Different knowledgebases probably need to share information and topics. So inter knowledgebase linking is needed especially between topics.

I haven't given much thought to how we get from the knowledge base to an actual publishable website. Considering the knowledgebase represents the structure of the subject, there lies the site structure. Does the application create a static html based website, or does it merely publish the content to a website framework (such as a wiki or my own web-based knowledge base (the one that will be quikref.com) ). The latter would keep things flexible, especially if the content is well structured. I'm closed to convinced that a wiki-structure is possibly the best way of storing the article content, although I probably need extra wikisims to define sections and give more flexibility to the linking syntax.

I've had this weird idea of actually making my basic shell powerful enough to run scripts. So that simple scripts could be written, stored and run on knowledge bases. What I'm proposing is for me to design an actual scripting language embedded within the server. I wonder if I should keep it simple, but if I want it to be flexible and ultrapowerful then possible embedding a language like Jython (an implementation of the python object orientated scripting language done in pure Java). I would rule out Jacl purely because of the unfamiliarity and rather simplistic but potentially powerful Tcl scripting language. It doesn't make sense to adopt a non OO scripting language in a server written in OO.

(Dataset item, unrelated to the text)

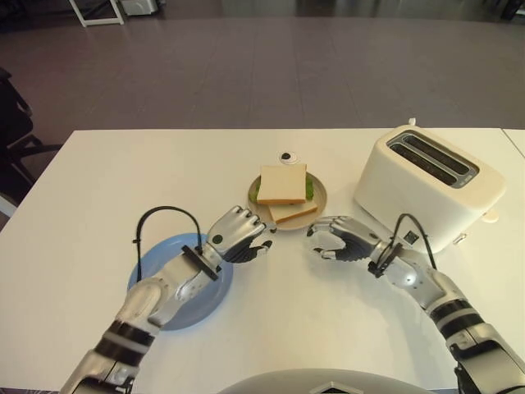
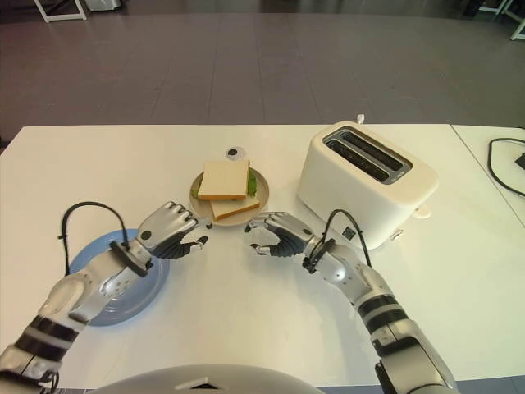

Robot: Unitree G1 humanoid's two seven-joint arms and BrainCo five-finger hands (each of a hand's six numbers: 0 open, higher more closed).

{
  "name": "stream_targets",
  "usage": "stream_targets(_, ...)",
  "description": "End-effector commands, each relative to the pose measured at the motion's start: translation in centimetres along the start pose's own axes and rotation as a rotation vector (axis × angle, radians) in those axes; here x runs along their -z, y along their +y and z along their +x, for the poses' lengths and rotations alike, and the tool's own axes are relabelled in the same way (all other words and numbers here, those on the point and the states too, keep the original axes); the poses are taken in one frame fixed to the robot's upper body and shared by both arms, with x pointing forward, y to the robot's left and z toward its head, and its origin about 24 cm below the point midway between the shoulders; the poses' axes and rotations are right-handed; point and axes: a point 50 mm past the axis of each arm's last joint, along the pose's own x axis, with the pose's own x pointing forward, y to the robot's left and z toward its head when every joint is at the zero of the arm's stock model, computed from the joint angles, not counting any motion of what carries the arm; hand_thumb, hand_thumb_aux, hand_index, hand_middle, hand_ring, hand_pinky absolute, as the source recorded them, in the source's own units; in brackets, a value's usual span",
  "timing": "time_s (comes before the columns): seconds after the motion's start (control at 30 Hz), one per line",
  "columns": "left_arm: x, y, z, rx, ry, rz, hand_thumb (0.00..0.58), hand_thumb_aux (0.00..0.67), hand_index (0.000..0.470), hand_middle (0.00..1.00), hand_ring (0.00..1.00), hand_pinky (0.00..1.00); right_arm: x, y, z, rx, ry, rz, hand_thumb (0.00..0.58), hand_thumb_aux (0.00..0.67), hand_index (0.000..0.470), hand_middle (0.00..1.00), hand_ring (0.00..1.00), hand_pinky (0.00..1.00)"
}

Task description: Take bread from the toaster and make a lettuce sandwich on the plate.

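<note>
Left eye view: top bread (image 1: 283, 183) hides most lettuce (image 1: 309, 189).

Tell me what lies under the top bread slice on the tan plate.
Green lettuce shows at both side edges, and a second slice juts out below, resting on the tan plate. The top slice hides the lettuce's middle.

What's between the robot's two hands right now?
Only bare table between the left hand and right hand, as both eye views show. The sandwich sits farther back, beyond the gap, not in it.
</note>
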Motion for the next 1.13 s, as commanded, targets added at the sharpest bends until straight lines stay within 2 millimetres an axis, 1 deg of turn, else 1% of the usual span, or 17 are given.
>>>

Wednesday, February 19, 2003

The first layer

Things have started off rather brightly, I've got a multi multi-threaded server up and running. The services are very configurable, basically any class that extends either a ClientService, ServerService or ProxyService interface can be started as a service on any port. So I can define a config file of services to start. The server basically spins of a generic ServiceListener thread per ServerSocket, and each thread then initialises and sits there waiting for a connection. When a connection arrives the ServiceListener the then just starts a thread with the defined class to handle that connection, and it just goes back to listening.

At the moment I have a HelloWorldService that prints Hello World and disconnects, an EchoService that just echos back what is typed, and a rudimentary shell (a shell is like a Dos window, but much more powerful and flexible. Us Linux geeks just love our shells) which gives a command line access to the servers internals. The shell feels like a simplified file system, with each knowledge base being represented by a "drive", and each topic merely a directory under it. What I need to add is something to handle relationships between topics - there's no hierarchy when it comes to topic maps, so trying to enforce that is folly. It needs to be very flexible, and the relationship between topics needs to be defined at some point (just for clarity). I'm almost tempted to use a topic map to define the structure of the knowledgebase. That would save me using a "database", and I'll just have one xml file per knowledgeBase which I can load up on first access then just cache for the duration of the session.